Exercise: Only certain lines below are wanted: those starting at the line containing "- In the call" and ending at the line containing "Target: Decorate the", both included, each retyped exactly.

Dataset records:
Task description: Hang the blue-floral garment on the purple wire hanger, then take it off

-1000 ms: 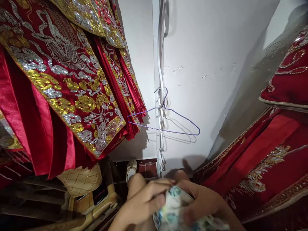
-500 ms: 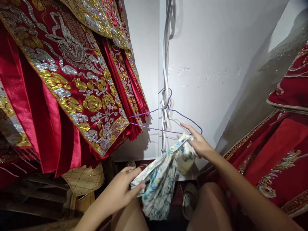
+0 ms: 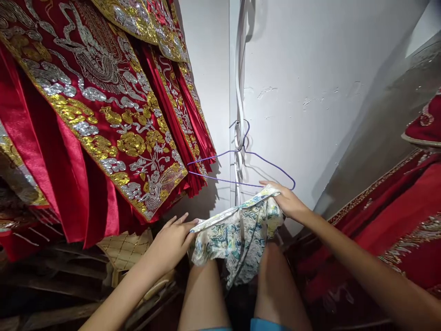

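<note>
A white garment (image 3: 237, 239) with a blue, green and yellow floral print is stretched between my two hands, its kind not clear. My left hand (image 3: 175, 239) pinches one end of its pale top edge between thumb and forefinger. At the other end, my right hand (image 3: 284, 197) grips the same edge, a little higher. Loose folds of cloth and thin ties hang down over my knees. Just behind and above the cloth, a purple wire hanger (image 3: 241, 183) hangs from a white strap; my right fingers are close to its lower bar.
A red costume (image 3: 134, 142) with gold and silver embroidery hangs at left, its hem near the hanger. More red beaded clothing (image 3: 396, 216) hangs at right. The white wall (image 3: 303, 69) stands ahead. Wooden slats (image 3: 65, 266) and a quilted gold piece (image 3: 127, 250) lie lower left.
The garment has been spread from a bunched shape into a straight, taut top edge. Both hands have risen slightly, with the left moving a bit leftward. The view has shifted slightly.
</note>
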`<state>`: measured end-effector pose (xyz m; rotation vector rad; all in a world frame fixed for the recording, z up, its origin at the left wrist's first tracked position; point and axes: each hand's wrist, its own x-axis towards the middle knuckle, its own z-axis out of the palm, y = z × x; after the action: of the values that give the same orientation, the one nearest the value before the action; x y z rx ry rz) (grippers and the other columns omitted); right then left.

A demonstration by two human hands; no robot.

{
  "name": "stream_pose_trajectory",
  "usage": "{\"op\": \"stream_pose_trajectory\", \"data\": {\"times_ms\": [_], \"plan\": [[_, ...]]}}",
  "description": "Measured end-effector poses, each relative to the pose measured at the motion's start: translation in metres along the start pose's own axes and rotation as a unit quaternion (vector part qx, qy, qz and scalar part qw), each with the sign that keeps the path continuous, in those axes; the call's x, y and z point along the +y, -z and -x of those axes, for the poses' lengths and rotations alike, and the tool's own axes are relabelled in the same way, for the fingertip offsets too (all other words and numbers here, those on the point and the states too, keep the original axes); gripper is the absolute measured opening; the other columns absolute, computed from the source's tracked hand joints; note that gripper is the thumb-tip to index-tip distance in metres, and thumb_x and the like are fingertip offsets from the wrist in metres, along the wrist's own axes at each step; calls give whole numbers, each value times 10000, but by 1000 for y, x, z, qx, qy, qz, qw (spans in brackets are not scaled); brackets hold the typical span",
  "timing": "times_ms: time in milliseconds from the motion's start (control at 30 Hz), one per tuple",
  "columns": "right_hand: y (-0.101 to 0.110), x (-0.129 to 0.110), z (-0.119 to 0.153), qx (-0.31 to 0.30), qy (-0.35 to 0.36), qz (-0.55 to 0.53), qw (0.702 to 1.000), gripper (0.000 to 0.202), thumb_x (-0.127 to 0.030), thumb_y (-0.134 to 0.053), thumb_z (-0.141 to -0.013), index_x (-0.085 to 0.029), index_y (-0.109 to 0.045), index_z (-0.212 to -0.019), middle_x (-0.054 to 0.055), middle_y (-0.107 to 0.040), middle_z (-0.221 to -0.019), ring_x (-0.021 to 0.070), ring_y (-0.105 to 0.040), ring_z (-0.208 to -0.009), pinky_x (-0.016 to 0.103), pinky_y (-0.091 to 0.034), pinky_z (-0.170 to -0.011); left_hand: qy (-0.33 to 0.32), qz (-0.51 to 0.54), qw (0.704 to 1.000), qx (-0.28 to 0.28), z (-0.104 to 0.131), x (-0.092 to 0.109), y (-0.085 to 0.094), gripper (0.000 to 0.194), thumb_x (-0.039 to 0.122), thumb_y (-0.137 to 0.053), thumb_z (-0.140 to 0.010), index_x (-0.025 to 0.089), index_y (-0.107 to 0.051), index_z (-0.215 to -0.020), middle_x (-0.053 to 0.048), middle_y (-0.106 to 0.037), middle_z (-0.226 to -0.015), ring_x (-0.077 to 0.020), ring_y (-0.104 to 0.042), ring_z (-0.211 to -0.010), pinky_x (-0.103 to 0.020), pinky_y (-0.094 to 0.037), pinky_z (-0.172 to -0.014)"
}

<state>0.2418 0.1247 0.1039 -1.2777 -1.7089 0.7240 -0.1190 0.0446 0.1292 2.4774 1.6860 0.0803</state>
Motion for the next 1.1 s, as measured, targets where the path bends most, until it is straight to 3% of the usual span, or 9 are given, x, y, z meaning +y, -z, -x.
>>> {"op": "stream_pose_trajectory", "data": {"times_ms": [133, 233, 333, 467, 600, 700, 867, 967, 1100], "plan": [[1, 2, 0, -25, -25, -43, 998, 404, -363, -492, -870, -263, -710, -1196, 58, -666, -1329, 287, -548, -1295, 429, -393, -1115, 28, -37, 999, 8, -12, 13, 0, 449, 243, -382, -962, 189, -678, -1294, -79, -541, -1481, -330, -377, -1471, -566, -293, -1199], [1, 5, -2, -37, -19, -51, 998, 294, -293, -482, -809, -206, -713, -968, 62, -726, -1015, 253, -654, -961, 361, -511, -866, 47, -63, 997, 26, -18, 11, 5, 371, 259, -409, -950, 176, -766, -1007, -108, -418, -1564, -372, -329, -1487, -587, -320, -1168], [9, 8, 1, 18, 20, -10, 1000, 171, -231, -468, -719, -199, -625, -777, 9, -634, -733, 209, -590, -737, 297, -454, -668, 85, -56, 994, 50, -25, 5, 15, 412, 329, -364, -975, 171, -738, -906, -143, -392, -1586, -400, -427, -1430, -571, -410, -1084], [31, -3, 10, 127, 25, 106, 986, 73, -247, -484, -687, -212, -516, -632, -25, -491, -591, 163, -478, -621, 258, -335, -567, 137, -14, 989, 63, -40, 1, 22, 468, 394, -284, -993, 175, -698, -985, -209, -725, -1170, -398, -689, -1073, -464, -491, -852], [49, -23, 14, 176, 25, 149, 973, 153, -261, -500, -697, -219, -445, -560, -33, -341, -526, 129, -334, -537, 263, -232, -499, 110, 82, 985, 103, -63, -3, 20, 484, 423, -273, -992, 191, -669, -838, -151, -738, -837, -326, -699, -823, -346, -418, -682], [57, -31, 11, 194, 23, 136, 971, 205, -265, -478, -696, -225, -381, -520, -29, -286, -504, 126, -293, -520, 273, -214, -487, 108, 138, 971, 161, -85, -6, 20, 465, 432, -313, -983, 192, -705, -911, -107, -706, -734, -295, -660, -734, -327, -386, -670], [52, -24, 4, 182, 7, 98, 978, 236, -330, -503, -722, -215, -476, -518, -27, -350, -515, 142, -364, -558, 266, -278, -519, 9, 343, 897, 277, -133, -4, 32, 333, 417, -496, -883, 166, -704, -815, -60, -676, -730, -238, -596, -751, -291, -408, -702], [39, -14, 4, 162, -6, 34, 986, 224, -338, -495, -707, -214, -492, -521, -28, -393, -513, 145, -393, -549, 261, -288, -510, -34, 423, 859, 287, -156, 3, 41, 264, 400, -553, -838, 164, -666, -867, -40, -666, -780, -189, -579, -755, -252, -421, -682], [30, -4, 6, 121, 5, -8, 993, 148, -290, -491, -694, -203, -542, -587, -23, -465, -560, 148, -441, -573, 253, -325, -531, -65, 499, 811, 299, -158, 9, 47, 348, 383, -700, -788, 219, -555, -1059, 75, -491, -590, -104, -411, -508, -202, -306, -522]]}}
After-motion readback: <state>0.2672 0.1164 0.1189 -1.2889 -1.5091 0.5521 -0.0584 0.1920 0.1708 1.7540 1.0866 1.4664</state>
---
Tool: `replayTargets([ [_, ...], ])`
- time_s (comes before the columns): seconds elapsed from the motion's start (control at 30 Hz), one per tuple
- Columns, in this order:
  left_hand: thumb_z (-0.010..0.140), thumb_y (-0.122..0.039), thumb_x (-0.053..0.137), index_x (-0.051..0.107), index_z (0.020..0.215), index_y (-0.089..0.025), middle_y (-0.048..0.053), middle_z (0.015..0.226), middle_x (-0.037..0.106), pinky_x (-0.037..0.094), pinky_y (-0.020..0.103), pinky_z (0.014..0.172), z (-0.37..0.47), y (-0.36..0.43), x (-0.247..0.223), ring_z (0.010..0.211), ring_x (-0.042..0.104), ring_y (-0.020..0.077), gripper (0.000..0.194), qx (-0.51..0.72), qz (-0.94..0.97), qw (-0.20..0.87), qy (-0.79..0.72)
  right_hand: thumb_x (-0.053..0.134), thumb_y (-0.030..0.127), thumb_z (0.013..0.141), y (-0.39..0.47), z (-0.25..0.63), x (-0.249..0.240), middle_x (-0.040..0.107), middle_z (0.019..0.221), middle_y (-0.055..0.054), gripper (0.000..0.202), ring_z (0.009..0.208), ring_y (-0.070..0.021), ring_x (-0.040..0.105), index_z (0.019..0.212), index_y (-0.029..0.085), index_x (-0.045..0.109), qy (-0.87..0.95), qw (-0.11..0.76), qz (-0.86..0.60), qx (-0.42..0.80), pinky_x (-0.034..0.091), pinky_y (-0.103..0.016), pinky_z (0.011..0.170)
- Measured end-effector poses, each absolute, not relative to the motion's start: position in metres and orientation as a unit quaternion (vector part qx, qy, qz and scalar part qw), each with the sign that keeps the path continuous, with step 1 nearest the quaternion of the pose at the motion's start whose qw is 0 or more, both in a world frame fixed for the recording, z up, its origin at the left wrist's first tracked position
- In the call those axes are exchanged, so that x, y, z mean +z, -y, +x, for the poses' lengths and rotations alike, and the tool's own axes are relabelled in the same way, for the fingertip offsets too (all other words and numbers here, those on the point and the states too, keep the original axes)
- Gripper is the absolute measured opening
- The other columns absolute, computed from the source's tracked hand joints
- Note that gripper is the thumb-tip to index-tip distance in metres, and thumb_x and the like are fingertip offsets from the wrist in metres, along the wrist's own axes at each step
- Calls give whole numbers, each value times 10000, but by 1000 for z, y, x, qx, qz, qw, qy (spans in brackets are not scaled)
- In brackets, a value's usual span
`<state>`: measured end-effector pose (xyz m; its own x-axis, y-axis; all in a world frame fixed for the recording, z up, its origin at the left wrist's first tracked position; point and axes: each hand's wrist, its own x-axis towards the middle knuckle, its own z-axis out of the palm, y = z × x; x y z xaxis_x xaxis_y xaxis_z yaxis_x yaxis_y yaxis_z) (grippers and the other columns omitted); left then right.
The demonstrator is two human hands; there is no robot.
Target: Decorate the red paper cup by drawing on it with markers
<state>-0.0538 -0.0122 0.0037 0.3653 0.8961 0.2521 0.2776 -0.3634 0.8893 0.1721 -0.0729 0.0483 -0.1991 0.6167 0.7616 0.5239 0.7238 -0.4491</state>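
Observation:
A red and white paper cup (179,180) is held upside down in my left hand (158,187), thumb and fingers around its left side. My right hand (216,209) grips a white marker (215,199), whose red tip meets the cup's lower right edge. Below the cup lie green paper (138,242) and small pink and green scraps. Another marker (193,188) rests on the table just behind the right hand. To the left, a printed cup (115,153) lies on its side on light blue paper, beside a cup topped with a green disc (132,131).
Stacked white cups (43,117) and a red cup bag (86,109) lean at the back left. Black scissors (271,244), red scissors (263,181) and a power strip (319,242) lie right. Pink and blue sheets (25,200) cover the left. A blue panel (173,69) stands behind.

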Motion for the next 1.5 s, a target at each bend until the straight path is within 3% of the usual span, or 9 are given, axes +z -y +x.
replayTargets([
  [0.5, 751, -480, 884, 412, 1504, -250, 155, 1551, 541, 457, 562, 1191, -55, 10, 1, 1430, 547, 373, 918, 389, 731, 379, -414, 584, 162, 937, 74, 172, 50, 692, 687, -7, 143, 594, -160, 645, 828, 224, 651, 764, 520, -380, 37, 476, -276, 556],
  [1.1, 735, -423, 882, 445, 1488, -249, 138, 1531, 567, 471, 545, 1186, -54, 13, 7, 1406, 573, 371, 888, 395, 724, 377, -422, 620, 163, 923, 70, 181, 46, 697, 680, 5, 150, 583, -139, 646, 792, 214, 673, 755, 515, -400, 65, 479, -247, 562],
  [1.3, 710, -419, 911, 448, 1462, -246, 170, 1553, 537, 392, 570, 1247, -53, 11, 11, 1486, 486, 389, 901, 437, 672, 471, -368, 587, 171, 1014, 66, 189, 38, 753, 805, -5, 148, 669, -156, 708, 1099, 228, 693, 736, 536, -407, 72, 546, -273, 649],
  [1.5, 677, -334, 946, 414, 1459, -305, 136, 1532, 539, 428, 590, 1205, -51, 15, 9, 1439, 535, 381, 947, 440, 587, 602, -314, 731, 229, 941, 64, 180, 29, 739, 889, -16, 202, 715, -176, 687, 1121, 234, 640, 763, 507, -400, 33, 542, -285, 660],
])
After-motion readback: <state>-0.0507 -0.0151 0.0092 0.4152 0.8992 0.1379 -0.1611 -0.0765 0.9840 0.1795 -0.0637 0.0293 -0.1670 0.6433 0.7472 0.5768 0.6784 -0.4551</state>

Written answer:
- In the call those axes are exchanged, so that x, y, z mean +z, -y, +x, for the poses' lengths and rotations alike, and the tool's own axes are relabelled in the same way, for the fingertip offsets too (all other words and numbers here, those on the point and the states too, keep the original axes)
- Gripper is the absolute measured opening
- The other columns absolute, computed from the source's tracked hand joints
- Note that gripper is the thumb-tip to index-tip distance in metres, and thumb_x and the like are fingertip offsets from the wrist in metres, along the wrist's own axes at each step
- Calls give whole numbers, each value times 10000, but by 1000 for z, y, x, qx, qz, qw, qy (spans in brackets are not scaled)
- In brackets, a value's usual span
`<state>`: measured end-effector pose (xyz m; its own x-axis, y-axis; all in a world frame fixed for the recording, z up, its origin at the left wrist's first tracked position; point and axes: each hand's wrist, its own x-axis towards the middle knuckle, its own z-axis out of the palm, y = z × x; x y z xaxis_x xaxis_y xaxis_z yaxis_x yaxis_y yaxis_z) (grippers and the other columns omitted); left then right.
The demonstrator is two human hands; there is no robot.
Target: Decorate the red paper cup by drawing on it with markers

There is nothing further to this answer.